Implement the function `cosine_similarity()` to evaluate the similarity between word vectors.

**Reminder**: The norm of $u$ is defined as $ ||u||_2 = \sqrt{\sum_{i=1}^{n} u_i^2}$

In [9]:
def cosine_similarity(u, v):
    """
    Cosine similarity reflects the degree of similarity between u and v

    Arguments:
        u -- a word vector of shape (n,)
        v -- a word vector of shape (n,)

    Returns:
        cosine_similarity -- the cosine similarity between u and v defined by the formula above.
    """

    dot_product = np.dot(u, v) # Calculate the dot product of vectors u and v.
    norm_u = np.linalg.norm(u) # Calculate the Euclidean norm of vector u.
    norm_v = np.linalg.norm(v) # Calculate the Euclidean norm of vector v.
    cosine_similarity = dot_product / (norm_u * norm_v) # Calculate the cosine similarity between vectors u and v.

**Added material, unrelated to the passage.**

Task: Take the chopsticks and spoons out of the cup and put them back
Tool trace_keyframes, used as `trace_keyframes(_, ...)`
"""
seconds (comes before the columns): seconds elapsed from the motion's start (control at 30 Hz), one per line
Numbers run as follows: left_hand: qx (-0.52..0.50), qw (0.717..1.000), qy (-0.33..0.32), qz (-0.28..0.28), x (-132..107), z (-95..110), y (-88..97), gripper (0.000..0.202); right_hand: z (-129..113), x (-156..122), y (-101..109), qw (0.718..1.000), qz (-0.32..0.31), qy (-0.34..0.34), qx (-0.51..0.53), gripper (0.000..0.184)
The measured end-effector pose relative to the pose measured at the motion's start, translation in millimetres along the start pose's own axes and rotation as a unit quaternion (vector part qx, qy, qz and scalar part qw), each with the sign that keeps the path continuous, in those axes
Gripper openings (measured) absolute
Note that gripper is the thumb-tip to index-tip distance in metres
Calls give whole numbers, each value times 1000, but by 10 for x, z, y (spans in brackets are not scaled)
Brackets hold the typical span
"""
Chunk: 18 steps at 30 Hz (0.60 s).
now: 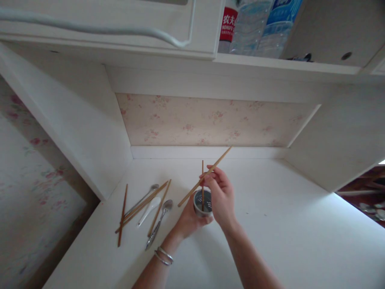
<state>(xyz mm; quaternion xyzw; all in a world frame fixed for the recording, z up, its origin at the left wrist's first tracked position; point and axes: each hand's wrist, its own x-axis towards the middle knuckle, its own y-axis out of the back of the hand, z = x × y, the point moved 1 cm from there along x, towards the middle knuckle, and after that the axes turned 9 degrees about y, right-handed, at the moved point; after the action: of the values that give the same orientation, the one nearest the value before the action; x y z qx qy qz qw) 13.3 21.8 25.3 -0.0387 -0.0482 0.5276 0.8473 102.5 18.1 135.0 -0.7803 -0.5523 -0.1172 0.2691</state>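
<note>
Bangles (164, 256) ring the left hand's (188, 220) wrist; that hand wraps a metal cup (198, 208) holding 1 upright chopstick (202, 176). Above the cup, the right hand (221, 196) pinches a tilted chopstick (222, 157). Loose chopsticks (141, 207) and spoons (167, 205) lie left of the cup; the white desktop (285, 224) runs wide to its right.

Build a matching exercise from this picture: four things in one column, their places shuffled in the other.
Things
1. metal cup
2. slanted chopstick
3. white spoon
4. water bottles

Places
A. on the shelf overhead
B. held in the left hand
C. lying on the desk among loose chopsticks
D. pinched in the right hand, above the cup

Pairs: 1-B, 2-D, 3-C, 4-A
</note>
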Motion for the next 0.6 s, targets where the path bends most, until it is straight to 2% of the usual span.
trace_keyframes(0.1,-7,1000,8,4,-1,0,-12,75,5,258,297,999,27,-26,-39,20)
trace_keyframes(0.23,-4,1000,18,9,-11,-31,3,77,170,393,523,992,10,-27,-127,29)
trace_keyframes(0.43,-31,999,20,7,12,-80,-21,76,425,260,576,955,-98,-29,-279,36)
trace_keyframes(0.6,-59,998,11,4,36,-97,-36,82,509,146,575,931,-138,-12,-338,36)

    return cosine_similarity


## find k nearest neighbors

In [25]:
def find_k_nearest_neighbors(word, embedding_dict, k):
    """
    Implement a function to return the nearest words to a specific word based on the given dictionary.

    Arguments:
        word           -- a word, string
        embedding_dict -- dictionary that maps words to their corresponding vectors
        k              -- the number of words that should be returned

    Returns:
        A list of size k consisting of the k most similar words to the given word.

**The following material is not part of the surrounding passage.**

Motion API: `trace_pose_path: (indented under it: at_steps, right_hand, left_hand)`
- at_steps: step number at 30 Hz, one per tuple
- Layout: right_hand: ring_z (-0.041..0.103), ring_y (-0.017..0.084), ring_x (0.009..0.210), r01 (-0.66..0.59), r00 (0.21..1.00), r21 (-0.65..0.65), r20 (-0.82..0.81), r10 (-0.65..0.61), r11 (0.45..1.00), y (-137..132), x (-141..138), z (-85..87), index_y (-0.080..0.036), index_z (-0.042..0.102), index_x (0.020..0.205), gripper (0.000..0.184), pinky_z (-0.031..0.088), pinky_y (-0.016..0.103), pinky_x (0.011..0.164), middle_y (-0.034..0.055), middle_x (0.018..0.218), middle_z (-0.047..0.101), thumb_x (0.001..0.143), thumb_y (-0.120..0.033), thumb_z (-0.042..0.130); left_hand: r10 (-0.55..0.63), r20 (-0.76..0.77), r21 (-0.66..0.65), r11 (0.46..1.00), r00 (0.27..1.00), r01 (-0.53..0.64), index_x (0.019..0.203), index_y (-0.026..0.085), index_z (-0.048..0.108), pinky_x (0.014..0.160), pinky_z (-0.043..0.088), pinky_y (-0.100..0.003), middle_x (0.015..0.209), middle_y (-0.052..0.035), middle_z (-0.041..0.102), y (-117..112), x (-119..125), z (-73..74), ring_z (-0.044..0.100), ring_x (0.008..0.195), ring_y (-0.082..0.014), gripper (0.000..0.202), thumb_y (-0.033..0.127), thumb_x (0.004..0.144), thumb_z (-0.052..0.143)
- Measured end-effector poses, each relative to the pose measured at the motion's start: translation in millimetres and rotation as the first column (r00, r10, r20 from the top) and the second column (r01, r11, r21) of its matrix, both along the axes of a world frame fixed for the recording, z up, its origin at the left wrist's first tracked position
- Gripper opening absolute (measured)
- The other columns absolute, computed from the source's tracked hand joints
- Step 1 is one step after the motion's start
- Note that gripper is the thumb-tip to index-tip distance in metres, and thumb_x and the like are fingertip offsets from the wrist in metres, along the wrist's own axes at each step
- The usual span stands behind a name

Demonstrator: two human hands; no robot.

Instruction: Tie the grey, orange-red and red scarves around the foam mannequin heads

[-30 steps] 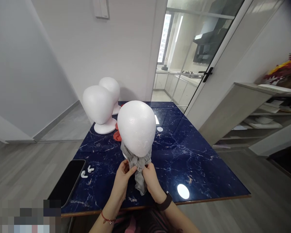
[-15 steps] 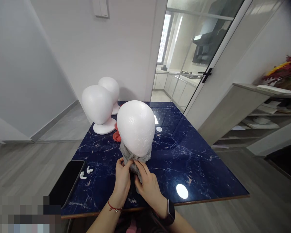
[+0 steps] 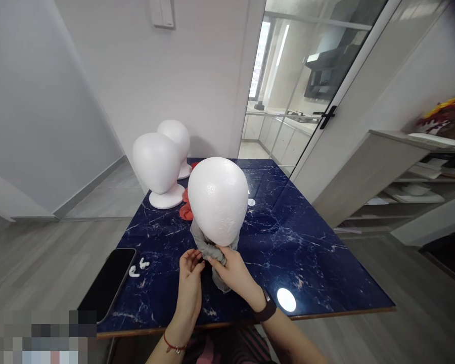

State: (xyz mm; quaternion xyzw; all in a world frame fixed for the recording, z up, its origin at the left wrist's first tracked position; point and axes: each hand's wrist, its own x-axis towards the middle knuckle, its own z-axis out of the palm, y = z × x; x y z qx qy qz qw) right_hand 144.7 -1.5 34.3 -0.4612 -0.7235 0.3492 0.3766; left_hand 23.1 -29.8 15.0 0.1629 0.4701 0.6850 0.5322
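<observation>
A white foam mannequin head (image 3: pixel 218 199) stands at the near middle of the table, its blank face tilted down toward me. Grey cloth (image 3: pixel 212 253) wraps around its neck, bunched into a twisted roll at the front, with a loose end hanging below. My right hand (image 3: pixel 233 270) is closed on that roll, thumb in front and fingers partly hidden under the chin. Just left of the cloth is my left hand (image 3: pixel 191 273), its fingers loosely bent and apart from the thumb, with nothing visible in them.
Two more white foam heads, a nearer one (image 3: pixel 157 162) and a farther one (image 3: pixel 176 139), stand at the back left. Red cloth (image 3: pixel 185 210) lies behind the middle head. A phone (image 3: pixel 108 283) and white earbuds (image 3: pixel 139 267) rest on the blue marbled table (image 3: pixel 307 253) at left.
My left hand has come off the grey cloth and moved slightly left. My right hand now grips the twisted roll alone, and a loose end shows below it. The view has shifted slightly.
</observation>
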Motion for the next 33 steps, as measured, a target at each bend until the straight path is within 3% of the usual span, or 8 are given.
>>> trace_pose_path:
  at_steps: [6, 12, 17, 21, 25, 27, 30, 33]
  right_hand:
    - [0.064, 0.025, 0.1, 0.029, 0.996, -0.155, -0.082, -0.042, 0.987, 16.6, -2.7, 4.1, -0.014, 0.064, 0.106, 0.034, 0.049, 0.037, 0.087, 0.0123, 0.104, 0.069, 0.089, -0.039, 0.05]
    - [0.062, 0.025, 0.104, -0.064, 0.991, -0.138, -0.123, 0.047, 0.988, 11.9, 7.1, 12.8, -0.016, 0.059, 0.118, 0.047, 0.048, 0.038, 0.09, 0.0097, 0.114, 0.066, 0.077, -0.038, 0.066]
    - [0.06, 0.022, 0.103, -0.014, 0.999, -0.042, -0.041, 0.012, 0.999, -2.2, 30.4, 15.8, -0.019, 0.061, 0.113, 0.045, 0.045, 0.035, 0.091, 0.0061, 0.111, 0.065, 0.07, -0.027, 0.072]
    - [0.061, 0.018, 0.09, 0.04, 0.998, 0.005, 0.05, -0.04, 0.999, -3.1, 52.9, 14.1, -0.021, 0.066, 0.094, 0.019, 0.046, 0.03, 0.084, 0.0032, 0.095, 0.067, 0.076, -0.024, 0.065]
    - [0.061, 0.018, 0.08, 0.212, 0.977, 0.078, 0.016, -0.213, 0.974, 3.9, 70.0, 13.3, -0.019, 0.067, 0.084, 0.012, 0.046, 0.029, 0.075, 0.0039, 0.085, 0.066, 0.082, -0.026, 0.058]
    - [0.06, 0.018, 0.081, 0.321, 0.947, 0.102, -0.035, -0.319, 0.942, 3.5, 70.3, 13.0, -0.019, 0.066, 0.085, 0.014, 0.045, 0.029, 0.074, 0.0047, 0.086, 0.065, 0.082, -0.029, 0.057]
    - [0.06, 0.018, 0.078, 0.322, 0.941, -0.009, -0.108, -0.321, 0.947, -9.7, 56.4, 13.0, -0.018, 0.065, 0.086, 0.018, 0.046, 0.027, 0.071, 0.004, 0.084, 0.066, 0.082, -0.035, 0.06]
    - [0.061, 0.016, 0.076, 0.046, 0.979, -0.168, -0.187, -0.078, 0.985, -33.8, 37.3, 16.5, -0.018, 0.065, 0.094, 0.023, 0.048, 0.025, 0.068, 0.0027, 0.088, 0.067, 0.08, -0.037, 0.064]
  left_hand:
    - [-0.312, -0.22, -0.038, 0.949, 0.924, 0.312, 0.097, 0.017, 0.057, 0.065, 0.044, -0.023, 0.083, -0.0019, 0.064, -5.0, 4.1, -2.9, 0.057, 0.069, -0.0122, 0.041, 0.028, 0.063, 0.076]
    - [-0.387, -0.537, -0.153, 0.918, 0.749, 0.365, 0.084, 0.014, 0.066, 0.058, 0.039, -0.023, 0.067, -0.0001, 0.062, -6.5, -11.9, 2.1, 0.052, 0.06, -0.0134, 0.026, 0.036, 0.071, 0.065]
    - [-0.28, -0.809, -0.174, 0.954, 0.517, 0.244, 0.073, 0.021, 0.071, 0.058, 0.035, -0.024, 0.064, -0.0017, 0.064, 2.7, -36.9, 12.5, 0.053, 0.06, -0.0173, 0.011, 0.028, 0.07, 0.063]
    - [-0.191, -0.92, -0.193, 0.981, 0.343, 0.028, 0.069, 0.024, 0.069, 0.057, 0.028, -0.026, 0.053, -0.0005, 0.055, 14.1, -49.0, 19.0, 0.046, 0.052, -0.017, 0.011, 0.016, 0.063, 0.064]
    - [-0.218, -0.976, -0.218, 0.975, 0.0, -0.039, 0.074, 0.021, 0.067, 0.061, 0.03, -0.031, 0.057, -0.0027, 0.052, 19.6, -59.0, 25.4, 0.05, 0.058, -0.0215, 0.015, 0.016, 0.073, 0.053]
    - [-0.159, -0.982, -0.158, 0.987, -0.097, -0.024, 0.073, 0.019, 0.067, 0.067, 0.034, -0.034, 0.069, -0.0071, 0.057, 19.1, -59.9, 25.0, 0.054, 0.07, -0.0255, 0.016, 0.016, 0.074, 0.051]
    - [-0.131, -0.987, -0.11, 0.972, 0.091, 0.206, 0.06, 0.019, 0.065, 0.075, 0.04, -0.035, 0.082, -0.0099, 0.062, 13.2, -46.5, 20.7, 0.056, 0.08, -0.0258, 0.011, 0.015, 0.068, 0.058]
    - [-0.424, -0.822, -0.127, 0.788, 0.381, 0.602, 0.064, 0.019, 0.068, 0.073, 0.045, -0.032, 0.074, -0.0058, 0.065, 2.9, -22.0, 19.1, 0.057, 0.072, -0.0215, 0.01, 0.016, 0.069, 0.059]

    Note: Use the cosine_similarity function to calculate the similarity between words.
    """
    # Get the word vector for the given word
    word_vector = embedding_dict.get(word)  # Retrieve the word vector corresponding to the input word from the embedding dictionary

    if word_vector is None:
        return []  # Return an empty list if the word is not found in the dictionary

    # Calculate cosine similarity between the word vector and all other word vectors
    similarities = {}  # Initialize an empty dictionary to store similarities
    for w, v in embedding_dict.items():  # Iterate over all words and their corresponding vectors in the embedding dictionary
        if w != word:  # Exclude the input word itself
            similarity = cosine_similarity(word_vector, v)  # Calculate cosine similarity between the input word vector and the current word vector
            similarities[w] = similarity  # Store the similarity score in the dictionary

    # Sort the dictionary by values (cosine similarities) in descending order
    sorted_similarities = sorted(similarities.items(), key=lambda x: x[1], reverse=True)

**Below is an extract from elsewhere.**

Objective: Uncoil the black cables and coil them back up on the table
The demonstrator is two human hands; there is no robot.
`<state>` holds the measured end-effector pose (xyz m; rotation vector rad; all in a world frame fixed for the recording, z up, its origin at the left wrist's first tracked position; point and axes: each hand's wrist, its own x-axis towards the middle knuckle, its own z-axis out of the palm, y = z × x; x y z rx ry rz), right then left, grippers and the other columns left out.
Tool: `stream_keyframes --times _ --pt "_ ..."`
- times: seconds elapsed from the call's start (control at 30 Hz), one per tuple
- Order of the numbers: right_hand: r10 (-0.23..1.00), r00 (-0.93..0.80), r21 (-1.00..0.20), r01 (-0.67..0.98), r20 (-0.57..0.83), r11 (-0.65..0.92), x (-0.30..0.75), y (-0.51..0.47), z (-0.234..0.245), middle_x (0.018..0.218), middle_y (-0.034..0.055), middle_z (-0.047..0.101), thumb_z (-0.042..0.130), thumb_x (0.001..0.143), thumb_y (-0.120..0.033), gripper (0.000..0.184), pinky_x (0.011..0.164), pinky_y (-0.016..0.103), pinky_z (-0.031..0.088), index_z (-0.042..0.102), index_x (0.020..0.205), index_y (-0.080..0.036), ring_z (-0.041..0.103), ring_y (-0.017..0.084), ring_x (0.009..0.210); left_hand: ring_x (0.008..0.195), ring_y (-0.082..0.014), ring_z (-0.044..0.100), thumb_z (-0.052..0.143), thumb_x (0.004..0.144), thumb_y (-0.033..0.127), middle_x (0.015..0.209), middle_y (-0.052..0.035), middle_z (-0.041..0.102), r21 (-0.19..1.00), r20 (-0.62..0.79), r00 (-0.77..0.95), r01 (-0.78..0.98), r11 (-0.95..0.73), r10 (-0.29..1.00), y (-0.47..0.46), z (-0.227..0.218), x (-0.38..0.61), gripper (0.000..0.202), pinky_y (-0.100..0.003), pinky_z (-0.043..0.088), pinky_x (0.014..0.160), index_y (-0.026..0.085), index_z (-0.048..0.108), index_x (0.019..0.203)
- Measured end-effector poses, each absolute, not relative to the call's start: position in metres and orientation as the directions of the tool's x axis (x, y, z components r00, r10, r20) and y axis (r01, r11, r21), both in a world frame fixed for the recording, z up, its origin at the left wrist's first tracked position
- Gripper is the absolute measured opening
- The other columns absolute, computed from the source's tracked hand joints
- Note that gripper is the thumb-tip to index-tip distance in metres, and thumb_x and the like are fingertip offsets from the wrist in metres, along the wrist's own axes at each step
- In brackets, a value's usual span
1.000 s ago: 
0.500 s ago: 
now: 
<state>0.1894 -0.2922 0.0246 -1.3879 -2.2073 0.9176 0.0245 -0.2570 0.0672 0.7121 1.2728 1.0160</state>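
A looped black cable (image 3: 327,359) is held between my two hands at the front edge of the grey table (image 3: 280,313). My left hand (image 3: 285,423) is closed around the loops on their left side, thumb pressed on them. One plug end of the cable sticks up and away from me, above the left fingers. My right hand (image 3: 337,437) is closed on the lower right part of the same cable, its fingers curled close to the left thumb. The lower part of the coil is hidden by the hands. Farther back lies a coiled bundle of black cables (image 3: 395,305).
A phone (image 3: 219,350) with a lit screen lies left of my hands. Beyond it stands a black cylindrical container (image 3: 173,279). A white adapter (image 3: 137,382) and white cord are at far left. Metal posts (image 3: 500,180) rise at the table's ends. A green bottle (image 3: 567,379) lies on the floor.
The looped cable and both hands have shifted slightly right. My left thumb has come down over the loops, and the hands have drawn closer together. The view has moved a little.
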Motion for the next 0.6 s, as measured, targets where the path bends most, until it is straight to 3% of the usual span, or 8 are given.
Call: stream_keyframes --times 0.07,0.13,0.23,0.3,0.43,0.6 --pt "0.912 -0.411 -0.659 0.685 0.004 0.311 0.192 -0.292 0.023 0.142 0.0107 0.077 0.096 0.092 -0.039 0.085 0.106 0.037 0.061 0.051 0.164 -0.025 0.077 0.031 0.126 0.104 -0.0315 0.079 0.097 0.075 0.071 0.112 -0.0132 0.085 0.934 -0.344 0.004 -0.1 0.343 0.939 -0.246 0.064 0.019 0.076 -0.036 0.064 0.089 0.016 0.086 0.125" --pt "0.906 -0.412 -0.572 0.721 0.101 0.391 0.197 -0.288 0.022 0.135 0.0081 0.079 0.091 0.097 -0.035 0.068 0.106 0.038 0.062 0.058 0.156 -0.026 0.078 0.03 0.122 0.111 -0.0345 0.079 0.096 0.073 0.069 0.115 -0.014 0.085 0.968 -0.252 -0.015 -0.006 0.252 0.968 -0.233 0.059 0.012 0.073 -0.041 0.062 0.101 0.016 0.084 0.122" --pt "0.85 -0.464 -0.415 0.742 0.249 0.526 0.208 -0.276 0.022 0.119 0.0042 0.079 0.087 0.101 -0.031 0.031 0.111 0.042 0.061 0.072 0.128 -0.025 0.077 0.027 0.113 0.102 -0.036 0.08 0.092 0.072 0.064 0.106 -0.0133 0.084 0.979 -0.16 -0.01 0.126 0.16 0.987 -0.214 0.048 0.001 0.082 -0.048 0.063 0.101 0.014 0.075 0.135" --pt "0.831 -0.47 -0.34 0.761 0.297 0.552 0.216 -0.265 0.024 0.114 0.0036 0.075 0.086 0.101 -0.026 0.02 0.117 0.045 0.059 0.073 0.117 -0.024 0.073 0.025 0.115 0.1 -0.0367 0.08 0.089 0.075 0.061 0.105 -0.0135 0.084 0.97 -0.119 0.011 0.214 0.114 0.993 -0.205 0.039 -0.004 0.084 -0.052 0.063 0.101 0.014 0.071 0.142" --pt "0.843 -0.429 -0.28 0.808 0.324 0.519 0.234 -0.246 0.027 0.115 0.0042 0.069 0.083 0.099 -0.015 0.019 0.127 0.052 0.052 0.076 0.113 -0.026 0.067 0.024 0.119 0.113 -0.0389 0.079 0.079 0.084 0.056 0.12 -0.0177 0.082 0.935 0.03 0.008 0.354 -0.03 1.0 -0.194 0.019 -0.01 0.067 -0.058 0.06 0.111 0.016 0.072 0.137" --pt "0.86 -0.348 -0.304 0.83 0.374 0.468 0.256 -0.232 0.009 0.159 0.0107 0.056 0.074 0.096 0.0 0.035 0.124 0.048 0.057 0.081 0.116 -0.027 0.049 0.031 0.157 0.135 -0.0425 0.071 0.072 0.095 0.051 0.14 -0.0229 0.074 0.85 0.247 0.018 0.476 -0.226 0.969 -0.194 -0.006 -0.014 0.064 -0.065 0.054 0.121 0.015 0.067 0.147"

    # Get the k nearest neighbors
    nearest_neighbors = [item[0] for item in sorted_similarities[:k]]  # Extract the words (neighbors) with the highest similarity scores

    return nearest_neighbors  # Return the list of k nearest neighbors




# 2. One hot encoding

In [27]:
    """
      1-Vocabulary Creation: It first concatenates all the texts into one string, then splits it into words and creates a list of unique vocabulary words.
      2-Converting Vocabulary to One-Hot Encoding Vectors: It uses the OneHotEncoder from the scikit-learn library to convert the vocabulary into one-hot encoding vectors. Here, handle_unknown='ignore' is used to handle unknown inputs silently, and sparse=False is used to produce dense vectors.
      3-Creating an Embedding Dictionary: It stores the one-hot encoding vectors corresponding to each word in a dictionary.
      4-Returning the Embedding Dictionary: Finally, it returns the dictionary containing words as keys and their corresponding one-hot encoding vectors as values.
    """
    # Create vocabulary based on words present in the texts
    vocab = list(set((" ".join(texts)).split()))
    # Convert vocabulary to an array and reshape it to be column-wise
    vocab = np.array(vocab).reshape(-1, 1)
    # Create an instance of the OneHotEncoder with specified behavior for encountering unknown tokens
    encoding = OneHotEncoder(handle_unknown='ignore', sparse=False)
    # Transform vocabulary into one-hot vectors using the encoder
    one_hot_encoding = encoding.fit_transform(vocab)
    # Create a dictionary for mapping words to their corresponding one-hot vectors
    embedding_dict = {vocab[i][0]: one_hot_encoding[i] for i in range(len(vocab))}
    # Set the number of nearest neighbors to find
    k = 10
    # Set the word for which to find the nearest neighbors
    word = "آزادی"
    # Call the function find_k_nearest_neighbors to find the k nearest neighbors of the given word in the embedding dictionary
    # The function returns a list of the k nearest words
    k_nearest_words = find_k_nearest_neighbors(word, embedding_dict, k)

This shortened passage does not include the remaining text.